"God Bless the Dream, the Dreamer and the Result." 

Monday, January 28, 2008

Dating For Fun and Profit

Written by: Jeffrey Lorber
Edited by: Julia Wolfe
Joboja Staff Writers

Having been married for the past 27 years, and out of the dating scene for about the same amount of time (plus a few months), I’m qualified as an expert on the subject of dating. How is that possible? I was 32 years old when I got married, giving me a solid 16 years of dating experience, which is probably more than you.

So pay attention—the geezer may know a thing or two. Now that my creds are established, let’s get to the good stuff:

First, what is your dating “goal”? Are you looking for a good time, wink wink, or a future Mr. or Mrs. Glockenspeil? Either way the first mission is to find your prey. Where are they hiding?

Routines:

Before we actually locate the homo erectus descendent that you are seeking (male or female), you need to understand the concept of “routines”. Look at your own life. You wake up at the same time every day, go through your morning ablutions, get to work or school, do roughly the same thing all day.
You go home, eat and study, or work some more, maybe hang out, and watch TV, day after day after day. Until ohmygod it’s the WEEKEND, when you expect things to be different…but that would be delusional.

If you’re looking for a one-night-stand, you only need to go where that’s the expectation – clubs, bars, etc. But that’s not your mission, Bunky, is it? You want romance, passion, love, a meaningful relationship, right?
Well, no one I ever have met or known found his or her true love at Happy Hour. So the weekend is exactly NOT the best time to meet Mr. or Mrs. Right. Get out of the house, have a few drinks and enjoy yourself.

It’s fun. It’s just not going to result in anything meaningful. Set your expectations accordingly.
Hunting:

Whether it’s boy hunting or girl hunting, the rules are the same:

You will find them where you like to find yourself. If you go to church 5 days a week or can’t resist Starbucks and a good book, or haven’t missed an Ohio State football game in the last 10 years, then that’s where you look: Church, Starbucks, Barnes & Noble, the local sports Bar and Grill. Those are the places you will find people with common interests.
Sometimes you have to actually look around. If the guys/gals are all creeps at The Church of the Holy Redeemer that you attend, or the local Barnes and Noble, don’t give up. There are other churches, bars, bookstores, and movie theatres around.

Get off your butt and go take a look. Ever been to a synagogue or mosque?
Hunting alone or in a pack: This is a question of personal taste. I always found that I did better on my own. After all, I’m not getting married with the hockey team, so why hunt with them?

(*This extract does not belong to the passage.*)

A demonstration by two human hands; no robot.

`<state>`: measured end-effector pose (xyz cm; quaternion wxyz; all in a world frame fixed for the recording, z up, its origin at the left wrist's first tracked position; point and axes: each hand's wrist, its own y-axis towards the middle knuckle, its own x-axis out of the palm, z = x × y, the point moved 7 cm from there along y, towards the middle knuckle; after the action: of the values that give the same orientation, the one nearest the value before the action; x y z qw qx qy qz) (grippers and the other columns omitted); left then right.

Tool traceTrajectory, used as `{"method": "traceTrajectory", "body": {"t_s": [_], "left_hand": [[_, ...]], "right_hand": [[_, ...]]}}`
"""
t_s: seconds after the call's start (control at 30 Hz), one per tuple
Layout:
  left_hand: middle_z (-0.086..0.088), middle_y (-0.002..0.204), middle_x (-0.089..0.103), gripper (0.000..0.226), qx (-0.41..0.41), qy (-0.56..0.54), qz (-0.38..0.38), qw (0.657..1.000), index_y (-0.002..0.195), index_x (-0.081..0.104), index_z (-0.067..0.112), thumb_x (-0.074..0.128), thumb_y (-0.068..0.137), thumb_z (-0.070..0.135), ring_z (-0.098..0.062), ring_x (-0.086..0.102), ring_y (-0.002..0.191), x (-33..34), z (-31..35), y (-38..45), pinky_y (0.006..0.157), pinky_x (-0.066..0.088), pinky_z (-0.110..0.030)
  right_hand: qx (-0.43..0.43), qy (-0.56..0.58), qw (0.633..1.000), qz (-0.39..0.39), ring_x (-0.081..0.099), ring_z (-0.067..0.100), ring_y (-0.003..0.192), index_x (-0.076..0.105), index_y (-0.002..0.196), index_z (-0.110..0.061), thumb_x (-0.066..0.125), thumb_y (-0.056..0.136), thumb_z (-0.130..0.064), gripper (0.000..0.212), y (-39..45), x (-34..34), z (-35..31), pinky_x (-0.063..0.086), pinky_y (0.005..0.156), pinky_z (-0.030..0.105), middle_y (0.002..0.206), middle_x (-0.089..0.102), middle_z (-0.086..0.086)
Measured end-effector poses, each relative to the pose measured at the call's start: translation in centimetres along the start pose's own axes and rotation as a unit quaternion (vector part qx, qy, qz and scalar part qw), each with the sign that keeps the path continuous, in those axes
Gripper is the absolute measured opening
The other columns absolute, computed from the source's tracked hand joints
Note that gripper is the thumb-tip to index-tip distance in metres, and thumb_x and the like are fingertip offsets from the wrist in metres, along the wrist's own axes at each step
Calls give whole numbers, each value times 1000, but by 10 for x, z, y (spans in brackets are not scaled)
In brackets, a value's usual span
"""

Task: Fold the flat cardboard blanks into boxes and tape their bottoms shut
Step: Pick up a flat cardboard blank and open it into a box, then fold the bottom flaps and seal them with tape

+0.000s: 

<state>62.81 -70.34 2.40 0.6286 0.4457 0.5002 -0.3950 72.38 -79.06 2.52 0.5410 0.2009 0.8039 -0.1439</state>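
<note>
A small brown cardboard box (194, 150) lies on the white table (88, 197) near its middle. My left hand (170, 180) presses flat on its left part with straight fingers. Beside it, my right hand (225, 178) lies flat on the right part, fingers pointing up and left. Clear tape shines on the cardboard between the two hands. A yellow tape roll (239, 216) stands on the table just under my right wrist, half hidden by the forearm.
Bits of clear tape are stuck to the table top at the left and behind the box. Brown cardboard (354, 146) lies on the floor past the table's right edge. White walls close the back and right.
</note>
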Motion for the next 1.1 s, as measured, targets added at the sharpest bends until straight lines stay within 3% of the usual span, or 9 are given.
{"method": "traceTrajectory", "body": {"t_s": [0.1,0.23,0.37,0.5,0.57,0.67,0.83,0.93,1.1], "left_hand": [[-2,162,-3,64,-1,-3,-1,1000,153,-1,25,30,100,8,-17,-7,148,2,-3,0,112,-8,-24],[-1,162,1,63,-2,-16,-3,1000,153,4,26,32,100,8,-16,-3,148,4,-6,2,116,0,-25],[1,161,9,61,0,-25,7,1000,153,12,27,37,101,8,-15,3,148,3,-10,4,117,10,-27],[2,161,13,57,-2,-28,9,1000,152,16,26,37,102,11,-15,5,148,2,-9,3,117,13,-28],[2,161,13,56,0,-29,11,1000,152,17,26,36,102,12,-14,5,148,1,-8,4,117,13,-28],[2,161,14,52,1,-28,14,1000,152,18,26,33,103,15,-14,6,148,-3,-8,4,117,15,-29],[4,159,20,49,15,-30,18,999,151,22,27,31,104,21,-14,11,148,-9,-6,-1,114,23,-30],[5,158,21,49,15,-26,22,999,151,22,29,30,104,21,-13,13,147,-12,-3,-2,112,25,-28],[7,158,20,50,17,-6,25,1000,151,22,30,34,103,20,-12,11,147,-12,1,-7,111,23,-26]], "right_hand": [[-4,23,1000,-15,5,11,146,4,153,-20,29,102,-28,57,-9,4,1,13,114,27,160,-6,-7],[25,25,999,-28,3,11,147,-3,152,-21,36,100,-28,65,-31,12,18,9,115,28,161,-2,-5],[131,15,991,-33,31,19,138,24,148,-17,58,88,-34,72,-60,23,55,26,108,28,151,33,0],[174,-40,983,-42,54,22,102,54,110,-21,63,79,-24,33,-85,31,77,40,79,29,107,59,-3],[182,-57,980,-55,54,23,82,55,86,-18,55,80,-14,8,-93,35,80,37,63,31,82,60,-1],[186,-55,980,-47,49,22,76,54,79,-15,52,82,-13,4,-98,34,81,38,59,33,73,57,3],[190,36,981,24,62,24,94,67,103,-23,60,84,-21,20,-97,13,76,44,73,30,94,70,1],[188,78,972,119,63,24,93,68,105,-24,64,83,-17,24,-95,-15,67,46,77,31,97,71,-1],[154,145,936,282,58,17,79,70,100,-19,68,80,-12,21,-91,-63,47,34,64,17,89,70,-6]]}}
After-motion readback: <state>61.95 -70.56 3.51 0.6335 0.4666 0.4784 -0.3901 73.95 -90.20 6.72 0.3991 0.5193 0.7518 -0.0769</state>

Besides, they are the competition. That includes your best friend. And don’t ever hunt with a homely friend, because if they score, and you don’t, you will be depressed for life!

The Pretty Girl Theory

It is a fact, indisputable and undeniable, that every pretty girl (or boy), unless they are an absolute head-case already has a boy/girl friend. You can take it to the bank. That doesn’t mean they are in a satisfying or meaningful relationship, but unless your timing is impeccable, they will all be taken.

So what’s a boy or girl to do? Simply put, you have to supply what is missing. You have to win them away.

The good news is you don’t have to go to a sales seminar to accomplish this feat. Be yourself. By that I mean be the best version of yourself possible.
You have a choice between using a brush and putting on clean clothes, or running your fingers through your hair and wearing that same shirt that has lain on the floor for the past week. Make the right choice.

Happy hunting.
P.S. The sniff test. If a person doesn’t smell good to you, move on. This is primal and a failsafe test of basic compatibility.

P.P.S. The absolute best place to pick up a girl is at a department store, in the women’s clothing section, on a weekday afternoon. When women are bored, they shop! Good luck.

2 comments:

bleh said...

This is the suckiest dating advice I have ever read. It reads like a Beetle Bailey cartoon.

Please stick to giving advice to other married people, or to social retards.

Anonymous said...

I think this is good, practical advice, despite what the previous commentator had to say. (And anyone who uses the word "suckiest" obviously is going to have more problems than just getting a date).